Na época, a peça rodou a Baixada Fluminense antes de viajar pelo país. Agora, Fernanda volta o seu olhar a uma obra, já examinada em leituras feitas, no ano passado, no teatro da Academia Brasileira de Letras. Há dois anos, a atriz ocupa a cadeira de número 17 da ABL.

Em "A Cerimônia do Adeus", Beauvoir narra os últimos dez anos da vida de seu marido, o também filósofo Jean-Paul Sartre, morto um ano antes da publicação do livro, vítima de um ataque cardíaco. A primeira parte da obra é dedicada ao relato, que logo se torna uma reflexão sobre a finitude.

Já a segunda parte apresenta uma entrevista da autora com Sartre. Pelo intimismo contido na publicação, o texto causou furor nos jornais franceses. É a mesma intimidade com que Fernanda, sozinha no palco escuro, adornado somente com uma mesa, cativa o seu espectador na peça.

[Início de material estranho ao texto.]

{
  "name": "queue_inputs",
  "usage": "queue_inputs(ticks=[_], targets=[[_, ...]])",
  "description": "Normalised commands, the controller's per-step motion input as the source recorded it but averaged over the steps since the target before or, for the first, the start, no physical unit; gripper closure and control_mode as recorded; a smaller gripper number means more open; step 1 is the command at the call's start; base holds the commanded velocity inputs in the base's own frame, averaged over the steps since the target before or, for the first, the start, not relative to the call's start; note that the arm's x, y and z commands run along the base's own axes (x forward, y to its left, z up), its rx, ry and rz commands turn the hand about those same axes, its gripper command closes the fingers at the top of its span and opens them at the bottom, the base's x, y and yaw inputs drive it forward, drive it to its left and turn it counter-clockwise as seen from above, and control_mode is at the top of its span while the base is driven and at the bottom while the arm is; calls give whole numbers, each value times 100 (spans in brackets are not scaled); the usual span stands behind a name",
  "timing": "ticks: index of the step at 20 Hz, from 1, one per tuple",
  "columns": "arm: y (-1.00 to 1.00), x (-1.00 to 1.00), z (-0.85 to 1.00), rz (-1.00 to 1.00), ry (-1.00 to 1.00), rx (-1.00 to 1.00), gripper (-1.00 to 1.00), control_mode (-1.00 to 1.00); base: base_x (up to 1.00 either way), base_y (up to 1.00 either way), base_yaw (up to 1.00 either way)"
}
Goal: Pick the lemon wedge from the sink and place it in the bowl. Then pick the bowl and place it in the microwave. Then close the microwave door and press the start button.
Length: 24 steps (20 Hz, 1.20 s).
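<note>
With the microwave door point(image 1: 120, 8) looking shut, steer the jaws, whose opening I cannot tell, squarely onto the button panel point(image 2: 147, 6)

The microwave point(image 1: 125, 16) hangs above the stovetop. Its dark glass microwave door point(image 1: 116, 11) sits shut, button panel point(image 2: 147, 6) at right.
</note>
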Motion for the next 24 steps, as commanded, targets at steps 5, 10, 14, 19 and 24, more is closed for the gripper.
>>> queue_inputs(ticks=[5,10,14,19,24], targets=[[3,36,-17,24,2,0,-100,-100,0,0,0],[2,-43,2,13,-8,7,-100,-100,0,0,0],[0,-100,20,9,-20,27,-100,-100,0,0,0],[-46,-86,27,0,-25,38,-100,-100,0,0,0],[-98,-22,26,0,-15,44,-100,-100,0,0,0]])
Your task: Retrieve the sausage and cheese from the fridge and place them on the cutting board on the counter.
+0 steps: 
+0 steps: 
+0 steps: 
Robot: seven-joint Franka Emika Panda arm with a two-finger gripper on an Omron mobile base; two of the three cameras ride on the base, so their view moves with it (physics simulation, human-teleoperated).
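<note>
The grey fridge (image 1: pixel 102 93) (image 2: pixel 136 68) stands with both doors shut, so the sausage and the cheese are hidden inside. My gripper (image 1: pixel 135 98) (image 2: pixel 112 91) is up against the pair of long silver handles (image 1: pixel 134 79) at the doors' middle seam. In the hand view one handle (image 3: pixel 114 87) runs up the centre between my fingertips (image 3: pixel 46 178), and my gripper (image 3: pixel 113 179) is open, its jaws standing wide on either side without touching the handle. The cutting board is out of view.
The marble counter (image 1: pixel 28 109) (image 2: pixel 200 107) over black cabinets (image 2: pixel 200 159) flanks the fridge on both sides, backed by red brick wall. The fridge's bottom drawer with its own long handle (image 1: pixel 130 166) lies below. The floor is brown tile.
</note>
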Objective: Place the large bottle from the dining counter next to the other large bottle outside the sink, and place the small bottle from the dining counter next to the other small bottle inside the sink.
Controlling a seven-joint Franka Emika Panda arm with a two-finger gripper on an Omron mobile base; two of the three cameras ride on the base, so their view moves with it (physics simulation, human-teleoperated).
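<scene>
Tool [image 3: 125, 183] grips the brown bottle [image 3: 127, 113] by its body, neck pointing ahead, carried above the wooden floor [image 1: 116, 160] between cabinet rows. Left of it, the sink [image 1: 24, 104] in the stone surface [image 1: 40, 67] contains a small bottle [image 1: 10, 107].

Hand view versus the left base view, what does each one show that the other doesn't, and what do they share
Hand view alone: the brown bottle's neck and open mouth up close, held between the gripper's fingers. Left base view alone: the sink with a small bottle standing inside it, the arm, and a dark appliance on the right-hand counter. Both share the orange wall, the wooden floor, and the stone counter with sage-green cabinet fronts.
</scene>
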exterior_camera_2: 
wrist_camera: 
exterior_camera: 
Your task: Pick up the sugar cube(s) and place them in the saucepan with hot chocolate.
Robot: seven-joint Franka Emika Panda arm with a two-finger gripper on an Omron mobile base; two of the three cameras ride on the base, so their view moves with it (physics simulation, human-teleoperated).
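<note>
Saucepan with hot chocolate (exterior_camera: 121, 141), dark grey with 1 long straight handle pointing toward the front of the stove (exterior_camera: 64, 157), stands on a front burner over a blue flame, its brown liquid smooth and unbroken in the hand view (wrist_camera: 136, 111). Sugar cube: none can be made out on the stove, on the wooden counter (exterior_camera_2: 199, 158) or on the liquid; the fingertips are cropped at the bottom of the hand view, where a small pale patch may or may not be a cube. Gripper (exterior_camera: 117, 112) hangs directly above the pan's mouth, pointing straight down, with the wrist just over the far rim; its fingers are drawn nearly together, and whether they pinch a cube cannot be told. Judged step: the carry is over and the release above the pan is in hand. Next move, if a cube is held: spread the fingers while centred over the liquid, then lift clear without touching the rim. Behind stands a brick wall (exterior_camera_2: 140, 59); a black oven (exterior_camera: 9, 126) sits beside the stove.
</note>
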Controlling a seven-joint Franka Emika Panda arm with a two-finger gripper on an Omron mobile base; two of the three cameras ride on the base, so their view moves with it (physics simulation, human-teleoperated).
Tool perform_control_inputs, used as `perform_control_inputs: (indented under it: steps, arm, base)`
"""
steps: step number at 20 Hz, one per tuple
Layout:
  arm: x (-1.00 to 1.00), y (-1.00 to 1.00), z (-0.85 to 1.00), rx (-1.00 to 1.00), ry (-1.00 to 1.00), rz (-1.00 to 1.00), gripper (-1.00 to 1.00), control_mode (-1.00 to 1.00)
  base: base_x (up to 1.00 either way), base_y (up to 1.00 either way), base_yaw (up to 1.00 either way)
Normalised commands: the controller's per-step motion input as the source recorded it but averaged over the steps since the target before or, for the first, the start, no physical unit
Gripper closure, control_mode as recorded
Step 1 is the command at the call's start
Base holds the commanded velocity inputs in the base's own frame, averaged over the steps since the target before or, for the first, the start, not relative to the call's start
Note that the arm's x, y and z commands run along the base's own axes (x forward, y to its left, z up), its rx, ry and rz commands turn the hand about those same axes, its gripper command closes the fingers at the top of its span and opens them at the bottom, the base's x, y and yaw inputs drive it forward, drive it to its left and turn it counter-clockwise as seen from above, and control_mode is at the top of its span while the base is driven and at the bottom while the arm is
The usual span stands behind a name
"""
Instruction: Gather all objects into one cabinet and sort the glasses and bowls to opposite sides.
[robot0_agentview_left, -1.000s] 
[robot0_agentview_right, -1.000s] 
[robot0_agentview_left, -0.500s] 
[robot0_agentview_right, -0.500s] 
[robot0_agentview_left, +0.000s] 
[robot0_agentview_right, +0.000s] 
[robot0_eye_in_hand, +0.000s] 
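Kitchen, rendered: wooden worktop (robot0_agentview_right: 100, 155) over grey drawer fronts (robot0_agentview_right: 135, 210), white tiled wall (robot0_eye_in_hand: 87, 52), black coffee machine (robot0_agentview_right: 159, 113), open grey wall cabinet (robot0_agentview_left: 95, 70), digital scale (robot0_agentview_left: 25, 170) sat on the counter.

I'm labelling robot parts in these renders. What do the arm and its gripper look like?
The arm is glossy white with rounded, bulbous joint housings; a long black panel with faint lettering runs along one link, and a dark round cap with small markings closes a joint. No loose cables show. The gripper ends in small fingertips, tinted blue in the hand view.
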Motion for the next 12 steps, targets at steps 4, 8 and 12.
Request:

De acordo com a artista, Beauvoir deve ser considerada como "uma estruturadora básica do feminismo", não só pelo clássico "O Segundo Sexo", publicado em 1949. "Ao ler esse livro, aos 20 anos, houve concordância orgânica. Luminosa", diz Fernanda. "Já ‘A Cerimônia do Adeus’ é o absoluto ser humano ali presente. Sem pudor." Nesse sentido, é quase impossível não traçar paralelos com a vida da artista.

Por quase seis décadas, Fernanda esteve casada com o ator e diretor Fernando Torres, com quem dividiu algumas das peças mais importantes da carreira, como "O Mambembe", de 1959.

Já faz 16 anos que a atriz deu adeus ao marido. "Toda união, seja de que sexo for, desde que haja uma real comunhão humana, a perda dessa cumplicidade é sempre dolorosa. Inaceitável", ela afirma, destacando os planos para a sequência do ano.

Única atriz brasileira indicada ao Oscar, Fernanda protagonizou o último trabalho feito pelo diretor Breno Silveira. Interpretando a personagem que dá nome ao filme, "Vitória" estreia nos cinemas em agosto. "[Foi] uma entrega absoluta. Por incrível que pareça, continuo com projetos de teatro e cinema", diz. Em paralelo, Fernanda participou das filmagens de "Ainda Estou Aqui", novo projeto do cineasta Walter Salles.

"O ano 2024 é já de muitos compromissos de trabalho. A propósito dos meus 95 anos chegando, repito, como lema, é com muita coragem que ainda estou aqui."